>>>>

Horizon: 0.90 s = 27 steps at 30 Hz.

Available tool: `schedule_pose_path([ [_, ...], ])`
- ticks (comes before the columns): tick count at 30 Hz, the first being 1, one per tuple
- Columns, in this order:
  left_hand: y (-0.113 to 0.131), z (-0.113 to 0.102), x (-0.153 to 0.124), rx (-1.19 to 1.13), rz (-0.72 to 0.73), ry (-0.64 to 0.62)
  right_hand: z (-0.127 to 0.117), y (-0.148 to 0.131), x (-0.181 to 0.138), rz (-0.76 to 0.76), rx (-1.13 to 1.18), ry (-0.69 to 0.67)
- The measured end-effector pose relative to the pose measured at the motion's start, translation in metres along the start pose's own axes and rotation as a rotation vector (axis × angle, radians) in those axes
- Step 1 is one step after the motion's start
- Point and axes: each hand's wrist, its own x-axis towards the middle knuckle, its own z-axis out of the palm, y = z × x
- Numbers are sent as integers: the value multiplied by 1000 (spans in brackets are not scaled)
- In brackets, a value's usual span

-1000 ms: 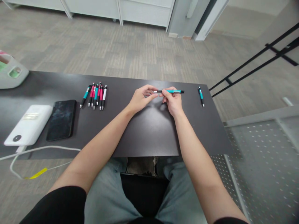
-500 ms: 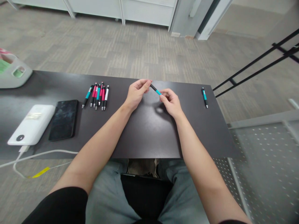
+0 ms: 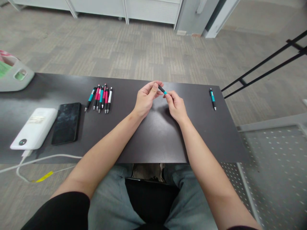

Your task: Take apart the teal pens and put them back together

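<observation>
Both of my hands meet over the far middle of the dark table (image 3: 148,137), gripping one teal and black pen (image 3: 162,90) between them. My left hand (image 3: 146,97) pinches its black end with fingers curled. My right hand (image 3: 174,103) closes on the teal end, hiding most of the barrel. A row of several pens (image 3: 100,97), teal, pink and white, lies to the left. A single teal pen (image 3: 212,98) lies near the table's right edge.
A black phone (image 3: 66,122) and a white power bank (image 3: 34,128) lie at the left, with a white cable (image 3: 43,159) trailing off the front edge. A grey basket (image 3: 13,76) stands at the far left corner. Black metal rails (image 3: 266,65) are on the right.
The pen was held level with its teal barrel sticking out to the right. It has turned, and my right hand now covers most of it. Both hands have drawn closer together.
</observation>
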Motion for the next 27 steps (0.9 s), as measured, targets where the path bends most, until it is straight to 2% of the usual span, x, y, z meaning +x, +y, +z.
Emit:
schedule_pose_path([
  [9, -9, 0, -4, -4, 8, 58, 5, 6, 0, -129, -29, 88],
  [19, -3, -7, 0, 20, -3, 45, 7, 14, 1, -74, -37, 99],
  [23, -6, -10, 4, 55, 34, 39, 7, 15, 1, -19, -21, 42],
  [27, -7, -14, 5, 93, 24, 57, 8, 18, 5, -80, -42, 54],
])
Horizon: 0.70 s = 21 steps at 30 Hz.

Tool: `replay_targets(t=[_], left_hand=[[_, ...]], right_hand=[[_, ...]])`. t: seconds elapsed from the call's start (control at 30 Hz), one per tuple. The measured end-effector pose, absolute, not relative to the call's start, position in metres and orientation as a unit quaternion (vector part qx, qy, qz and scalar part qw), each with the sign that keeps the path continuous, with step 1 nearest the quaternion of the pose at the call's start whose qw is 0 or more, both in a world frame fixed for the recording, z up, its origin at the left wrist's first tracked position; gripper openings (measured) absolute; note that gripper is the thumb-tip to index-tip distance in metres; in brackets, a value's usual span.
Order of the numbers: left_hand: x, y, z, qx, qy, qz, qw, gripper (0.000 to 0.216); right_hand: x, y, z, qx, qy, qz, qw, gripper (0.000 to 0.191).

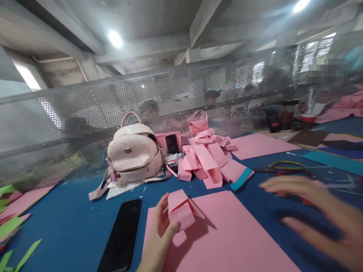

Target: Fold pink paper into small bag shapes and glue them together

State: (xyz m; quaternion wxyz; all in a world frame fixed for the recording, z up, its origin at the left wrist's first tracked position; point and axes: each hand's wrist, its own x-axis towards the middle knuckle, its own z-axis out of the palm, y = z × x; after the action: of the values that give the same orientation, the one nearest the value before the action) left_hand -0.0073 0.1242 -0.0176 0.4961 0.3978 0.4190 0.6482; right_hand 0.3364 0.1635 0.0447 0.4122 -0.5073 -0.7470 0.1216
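Observation:
My left hand (161, 226) is closed around a small folded pink paper box (181, 211), fingers on its left side and thumb at the lower front. The box is held above a large flat sheet of pink paper (227, 230). At the right, my right hand (314, 211) hovers over the blue table, slightly blurred, thumb and fingers apart with nothing between them. Just beyond it lie scissors with yellow handles (286, 164). Something red is partly hidden beneath its fingers. A pile of pink paper strips and folded pieces (204, 158) lies behind the sheet.
A black phone (121, 234) lies left of the sheet. Behind stand a pale pink backpack (136, 151) and a perforated metal screen (176, 87). Green paper scraps (28, 255) are at far left. Another pink sheet (263, 145) and a blue strip (334, 162) lie at right.

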Motion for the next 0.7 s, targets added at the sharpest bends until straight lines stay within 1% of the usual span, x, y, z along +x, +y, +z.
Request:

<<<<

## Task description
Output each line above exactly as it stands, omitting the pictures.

## Exercise response
Horizon: 0.90 s = 27 steps at 30 Hz.

Available tool: `schedule_pose_path([ [_, ...], ])`
- ticks (comes before the columns): tick count at 30 Hz, the first being 1, one per tuple
- Columns, in this order:
  left_hand: y (-0.113 to 0.131), z (-0.113 to 0.102), x (-0.153 to 0.124), rx (-1.19 to 1.13), rz (-0.72 to 0.73), ry (-0.64 to 0.62)
  right_hand: z (-0.127 to 0.117), y (-0.148 to 0.131), x (-0.181 to 0.138), rz (-0.76 to 0.76), rx (-1.13 to 1.18), ry (-0.69 to 0.67)
- The measured end-effector pose relative to the pose measured at the motion's start, translation in metres along the start pose's own axes and rotation as a rotation vector (axis × angle, radians) in those axes
- Step 1 is one step after the motion's start
- Point and axes: each hand's wrist, its own x-axis towards the middle knuckle, its own z-axis out of the palm, y = z × x
- Numbers are sent as integers: the value multiplied by 1000 (spans in brackets are not scaled)
- In brackets, a value's usual span

-1000 ms: 
-500 ms: 
+0 ms: 

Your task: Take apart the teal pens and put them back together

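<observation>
Both of my hands meet over the far middle of the dark table (image 3: 148,137), gripping one teal and black pen (image 3: 162,90) between them. My left hand (image 3: 146,97) pinches its black end with fingers curled. My right hand (image 3: 174,103) closes on the teal end, hiding most of the barrel. A row of several pens (image 3: 100,97), teal, pink and white, lies to the left. A single teal pen (image 3: 212,98) lies near the table's right edge.
A black phone (image 3: 66,122) and a white power bank (image 3: 34,128) lie at the left, with a white cable (image 3: 43,159) trailing off the front edge. A grey basket (image 3: 13,76) stands at the far left corner. Black metal rails (image 3: 266,65) are on the right.
The pen was held level with its teal barrel sticking out to the right. It has turned, and my right hand now covers most of it. Both hands have drawn closer together.
</observation>
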Motion for the next 27 steps (0.9 s), as measured, targets where the path bends most, until it is straight to 2% of the usual span, x, y, z meaning +x, +y, +z.
Emit:
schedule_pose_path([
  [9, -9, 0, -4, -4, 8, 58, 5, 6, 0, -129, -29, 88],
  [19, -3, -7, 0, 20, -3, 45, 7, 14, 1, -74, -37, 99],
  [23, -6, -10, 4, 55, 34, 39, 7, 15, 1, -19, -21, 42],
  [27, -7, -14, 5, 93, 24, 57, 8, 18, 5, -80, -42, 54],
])
Horizon: 0.70 s = 21 steps at 30 Hz.

Tool: `replay_targets(t=[_], left_hand=[[_, ...]], right_hand=[[_, ...]])`. t: seconds elapsed from the call's start (control at 30 Hz), one per tuple. The measured end-effector pose, absolute, not relative to the call's start, position in metres and orientation as a unit quaternion (vector part qx, qy, qz and scalar part qw), each with the sign that keeps the path continuous, with step 1 nearest the quaternion of the pose at the call's start whose qw is 0 or more, both in a world frame fixed for the recording, z up, its origin at the left wrist's first tracked position; gripper openings (measured) absolute; note that gripper is the thumb-tip to index-tip distance in metres; in brackets, a value's usual span.
Order of the numbers: left_hand: x, y, z, qx, qy, qz, qw, gripper (0.000 to 0.216); right_hand: x, y, z, qx, qy, qz, qw, gripper (0.000 to 0.191).


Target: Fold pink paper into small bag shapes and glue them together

State: (xyz m; quaternion wxyz; all in a world frame fixed for the recording, z up, its origin at the left wrist's first tracked position; point and axes: each hand's wrist, its own x-axis towards the middle knuckle, its own z-axis out of the palm, y = z × x; after the action: of the values that give the same orientation, the one nearest the value before the action) left_hand -0.0073 0.1242 -0.0176 0.4961 0.3978 0.4190 0.6482; right_hand 0.3364 0.1635 0.0447 0.4122 -0.5073 -0.7470 0.1216
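Observation:
My left hand (161, 226) is closed around a small folded pink paper box (181, 211), fingers on its left side and thumb at the lower front. The box is held above a large flat sheet of pink paper (227, 230). At the right, my right hand (314, 211) hovers over the blue table, slightly blurred, thumb and fingers apart with nothing between them. Just beyond it lie scissors with yellow handles (286, 164). Something red is partly hidden beneath its fingers. A pile of pink paper strips and folded pieces (204, 158) lies behind the sheet.
A black phone (121, 234) lies left of the sheet. Behind stand a pale pink backpack (136, 151) and a perforated metal screen (176, 87). Green paper scraps (28, 255) are at far left. Another pink sheet (263, 145) and a blue strip (334, 162) lie at right.
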
Motion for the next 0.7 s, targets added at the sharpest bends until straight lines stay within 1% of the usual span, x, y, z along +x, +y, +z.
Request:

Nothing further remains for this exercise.